■ **ACTIVITY**: List all lines in the material below that contain "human".

■ **SOURCE MATERIAL**:
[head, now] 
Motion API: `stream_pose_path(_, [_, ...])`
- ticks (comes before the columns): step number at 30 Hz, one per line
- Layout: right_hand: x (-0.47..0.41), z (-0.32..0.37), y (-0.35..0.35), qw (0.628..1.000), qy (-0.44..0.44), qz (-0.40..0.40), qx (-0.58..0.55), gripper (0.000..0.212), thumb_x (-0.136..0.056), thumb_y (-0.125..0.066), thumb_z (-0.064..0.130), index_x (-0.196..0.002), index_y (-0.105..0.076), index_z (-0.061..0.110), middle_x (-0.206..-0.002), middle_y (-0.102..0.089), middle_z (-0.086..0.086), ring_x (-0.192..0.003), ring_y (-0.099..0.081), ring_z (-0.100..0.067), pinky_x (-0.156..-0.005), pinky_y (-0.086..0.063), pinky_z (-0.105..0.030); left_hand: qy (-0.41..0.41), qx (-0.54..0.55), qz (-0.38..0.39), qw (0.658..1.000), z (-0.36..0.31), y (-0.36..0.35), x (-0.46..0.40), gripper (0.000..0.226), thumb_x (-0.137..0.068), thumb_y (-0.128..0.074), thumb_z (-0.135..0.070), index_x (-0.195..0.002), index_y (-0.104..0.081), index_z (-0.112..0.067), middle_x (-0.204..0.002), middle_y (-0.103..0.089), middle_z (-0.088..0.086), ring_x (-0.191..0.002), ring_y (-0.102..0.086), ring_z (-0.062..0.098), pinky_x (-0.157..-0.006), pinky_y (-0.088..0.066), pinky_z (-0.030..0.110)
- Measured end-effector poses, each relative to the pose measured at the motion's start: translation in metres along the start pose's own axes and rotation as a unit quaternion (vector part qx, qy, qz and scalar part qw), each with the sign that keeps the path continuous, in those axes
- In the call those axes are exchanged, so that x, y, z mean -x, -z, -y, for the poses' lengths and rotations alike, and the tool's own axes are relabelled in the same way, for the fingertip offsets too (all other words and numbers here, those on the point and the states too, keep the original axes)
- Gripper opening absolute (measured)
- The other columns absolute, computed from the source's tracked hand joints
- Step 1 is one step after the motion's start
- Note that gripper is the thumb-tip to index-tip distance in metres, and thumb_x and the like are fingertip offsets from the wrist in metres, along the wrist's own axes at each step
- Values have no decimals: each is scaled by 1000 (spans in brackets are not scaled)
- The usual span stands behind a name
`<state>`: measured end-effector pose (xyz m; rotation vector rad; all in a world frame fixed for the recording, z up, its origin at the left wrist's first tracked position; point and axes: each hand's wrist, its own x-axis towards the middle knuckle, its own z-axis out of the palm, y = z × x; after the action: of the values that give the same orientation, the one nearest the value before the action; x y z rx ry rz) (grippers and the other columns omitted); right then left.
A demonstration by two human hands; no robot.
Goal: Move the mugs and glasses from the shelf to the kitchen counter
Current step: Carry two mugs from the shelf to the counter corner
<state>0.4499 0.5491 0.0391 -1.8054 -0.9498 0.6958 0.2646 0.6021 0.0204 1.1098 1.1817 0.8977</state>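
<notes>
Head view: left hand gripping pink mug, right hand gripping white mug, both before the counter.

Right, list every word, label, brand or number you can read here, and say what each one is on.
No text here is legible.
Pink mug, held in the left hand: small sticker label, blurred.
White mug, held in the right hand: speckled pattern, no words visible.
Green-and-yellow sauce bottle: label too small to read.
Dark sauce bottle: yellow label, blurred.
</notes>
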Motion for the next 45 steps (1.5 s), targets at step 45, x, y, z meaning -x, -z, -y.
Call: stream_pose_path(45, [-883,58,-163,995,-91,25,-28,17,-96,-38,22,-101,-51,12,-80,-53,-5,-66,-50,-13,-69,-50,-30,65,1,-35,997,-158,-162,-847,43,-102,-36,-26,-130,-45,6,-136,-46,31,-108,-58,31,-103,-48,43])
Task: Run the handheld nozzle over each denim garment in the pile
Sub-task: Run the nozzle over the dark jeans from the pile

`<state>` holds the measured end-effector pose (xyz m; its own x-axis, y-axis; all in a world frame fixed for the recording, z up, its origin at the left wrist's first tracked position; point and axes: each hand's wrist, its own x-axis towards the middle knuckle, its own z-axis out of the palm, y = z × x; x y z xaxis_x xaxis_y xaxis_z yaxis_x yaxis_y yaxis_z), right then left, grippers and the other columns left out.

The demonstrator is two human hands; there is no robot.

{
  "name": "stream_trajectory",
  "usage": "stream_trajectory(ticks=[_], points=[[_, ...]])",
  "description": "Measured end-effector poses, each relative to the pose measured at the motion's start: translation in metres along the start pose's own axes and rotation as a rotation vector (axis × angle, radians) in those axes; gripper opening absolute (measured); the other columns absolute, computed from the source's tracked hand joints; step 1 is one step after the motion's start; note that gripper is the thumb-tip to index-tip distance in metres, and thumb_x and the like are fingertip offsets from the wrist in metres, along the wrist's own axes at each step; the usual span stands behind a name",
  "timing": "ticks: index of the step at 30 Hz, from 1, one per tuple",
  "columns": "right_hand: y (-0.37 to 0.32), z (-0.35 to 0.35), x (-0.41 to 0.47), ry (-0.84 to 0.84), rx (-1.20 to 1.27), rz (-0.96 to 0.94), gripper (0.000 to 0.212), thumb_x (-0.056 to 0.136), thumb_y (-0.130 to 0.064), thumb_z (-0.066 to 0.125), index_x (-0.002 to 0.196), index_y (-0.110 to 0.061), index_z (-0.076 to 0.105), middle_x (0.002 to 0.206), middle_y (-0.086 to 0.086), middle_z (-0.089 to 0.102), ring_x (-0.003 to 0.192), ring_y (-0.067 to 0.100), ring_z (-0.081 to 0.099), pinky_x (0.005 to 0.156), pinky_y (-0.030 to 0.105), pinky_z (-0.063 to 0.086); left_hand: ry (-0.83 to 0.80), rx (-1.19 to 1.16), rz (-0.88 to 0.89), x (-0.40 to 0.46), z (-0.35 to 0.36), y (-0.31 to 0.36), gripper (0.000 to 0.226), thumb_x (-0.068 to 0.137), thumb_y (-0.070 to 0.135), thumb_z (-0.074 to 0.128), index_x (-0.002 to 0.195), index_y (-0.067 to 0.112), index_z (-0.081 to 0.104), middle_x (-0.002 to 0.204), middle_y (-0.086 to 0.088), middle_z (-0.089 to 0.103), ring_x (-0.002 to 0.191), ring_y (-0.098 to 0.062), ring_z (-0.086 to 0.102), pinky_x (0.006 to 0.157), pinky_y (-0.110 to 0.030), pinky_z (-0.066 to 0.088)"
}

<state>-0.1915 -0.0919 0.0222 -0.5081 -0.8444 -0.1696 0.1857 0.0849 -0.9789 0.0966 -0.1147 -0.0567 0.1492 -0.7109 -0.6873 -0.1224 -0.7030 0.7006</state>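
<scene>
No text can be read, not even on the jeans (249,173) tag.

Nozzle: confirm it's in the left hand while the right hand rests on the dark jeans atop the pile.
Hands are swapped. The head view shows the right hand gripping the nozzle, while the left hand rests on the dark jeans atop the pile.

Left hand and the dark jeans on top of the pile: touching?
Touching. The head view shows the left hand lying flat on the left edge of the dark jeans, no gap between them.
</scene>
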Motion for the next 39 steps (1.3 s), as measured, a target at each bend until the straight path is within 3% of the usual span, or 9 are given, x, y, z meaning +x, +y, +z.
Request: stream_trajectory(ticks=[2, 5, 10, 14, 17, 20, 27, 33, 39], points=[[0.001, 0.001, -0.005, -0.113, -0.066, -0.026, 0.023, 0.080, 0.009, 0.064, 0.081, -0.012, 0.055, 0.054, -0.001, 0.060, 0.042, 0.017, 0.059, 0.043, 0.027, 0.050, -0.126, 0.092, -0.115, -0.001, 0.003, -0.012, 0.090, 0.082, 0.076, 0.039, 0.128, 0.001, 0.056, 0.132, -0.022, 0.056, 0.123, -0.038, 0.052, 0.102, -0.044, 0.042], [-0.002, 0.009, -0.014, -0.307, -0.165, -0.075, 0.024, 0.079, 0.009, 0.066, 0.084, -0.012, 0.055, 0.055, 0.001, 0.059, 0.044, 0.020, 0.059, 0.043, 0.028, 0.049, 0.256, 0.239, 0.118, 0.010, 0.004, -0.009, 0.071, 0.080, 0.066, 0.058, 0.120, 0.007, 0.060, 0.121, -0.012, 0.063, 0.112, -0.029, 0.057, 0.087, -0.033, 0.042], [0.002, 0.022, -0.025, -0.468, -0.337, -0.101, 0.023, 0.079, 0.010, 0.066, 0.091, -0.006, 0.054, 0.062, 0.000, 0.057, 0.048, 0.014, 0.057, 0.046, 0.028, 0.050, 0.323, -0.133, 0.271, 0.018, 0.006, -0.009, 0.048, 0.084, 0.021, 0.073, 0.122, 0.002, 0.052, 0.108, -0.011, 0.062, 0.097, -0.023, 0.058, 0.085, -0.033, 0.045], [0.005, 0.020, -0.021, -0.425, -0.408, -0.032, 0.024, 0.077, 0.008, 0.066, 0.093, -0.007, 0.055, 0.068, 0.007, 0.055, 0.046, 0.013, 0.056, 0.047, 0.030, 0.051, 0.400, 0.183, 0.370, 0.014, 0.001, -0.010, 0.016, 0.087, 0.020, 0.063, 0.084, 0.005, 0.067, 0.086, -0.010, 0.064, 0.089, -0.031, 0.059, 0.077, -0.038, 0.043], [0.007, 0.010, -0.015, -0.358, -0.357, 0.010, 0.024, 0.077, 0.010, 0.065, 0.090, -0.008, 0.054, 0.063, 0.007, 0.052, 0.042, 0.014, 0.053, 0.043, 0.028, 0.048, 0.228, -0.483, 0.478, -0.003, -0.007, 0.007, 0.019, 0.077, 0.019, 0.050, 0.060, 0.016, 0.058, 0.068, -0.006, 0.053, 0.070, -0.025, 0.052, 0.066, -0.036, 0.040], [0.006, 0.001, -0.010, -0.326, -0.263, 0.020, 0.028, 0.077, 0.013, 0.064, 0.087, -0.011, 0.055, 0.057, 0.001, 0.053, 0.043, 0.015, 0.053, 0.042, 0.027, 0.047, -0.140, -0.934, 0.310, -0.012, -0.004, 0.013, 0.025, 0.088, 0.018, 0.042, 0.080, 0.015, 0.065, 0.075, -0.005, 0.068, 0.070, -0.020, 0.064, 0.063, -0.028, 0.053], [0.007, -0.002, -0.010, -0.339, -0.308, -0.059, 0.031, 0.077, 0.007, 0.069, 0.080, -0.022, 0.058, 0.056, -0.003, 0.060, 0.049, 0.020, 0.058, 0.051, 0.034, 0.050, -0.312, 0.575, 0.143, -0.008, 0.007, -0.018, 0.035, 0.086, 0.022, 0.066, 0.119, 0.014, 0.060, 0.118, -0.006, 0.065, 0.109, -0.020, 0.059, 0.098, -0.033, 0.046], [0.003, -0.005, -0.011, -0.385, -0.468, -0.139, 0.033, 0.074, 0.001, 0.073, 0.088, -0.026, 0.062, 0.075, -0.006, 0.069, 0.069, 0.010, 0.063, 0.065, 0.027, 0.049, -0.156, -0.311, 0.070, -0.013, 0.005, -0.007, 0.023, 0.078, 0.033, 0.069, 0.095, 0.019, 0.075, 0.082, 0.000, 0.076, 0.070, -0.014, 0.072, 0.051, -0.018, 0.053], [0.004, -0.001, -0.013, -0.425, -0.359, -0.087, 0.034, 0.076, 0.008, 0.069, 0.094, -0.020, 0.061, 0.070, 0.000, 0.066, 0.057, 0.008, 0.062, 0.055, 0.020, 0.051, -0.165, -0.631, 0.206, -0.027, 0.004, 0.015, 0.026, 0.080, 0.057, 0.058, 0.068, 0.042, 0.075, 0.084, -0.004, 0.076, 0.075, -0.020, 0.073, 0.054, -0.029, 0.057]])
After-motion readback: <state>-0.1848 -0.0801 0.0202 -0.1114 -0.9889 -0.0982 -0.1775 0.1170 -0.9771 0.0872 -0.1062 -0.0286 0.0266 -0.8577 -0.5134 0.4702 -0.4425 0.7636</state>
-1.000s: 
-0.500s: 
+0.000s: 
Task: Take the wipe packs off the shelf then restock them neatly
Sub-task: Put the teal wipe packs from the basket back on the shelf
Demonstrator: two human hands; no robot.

■ **RESULT OF THIS EXERCISE**:
A demonstration by two human hands; no robot.
The demonstrator is two human hands; there is no robot.
Demonstrator: two human hands; no robot.

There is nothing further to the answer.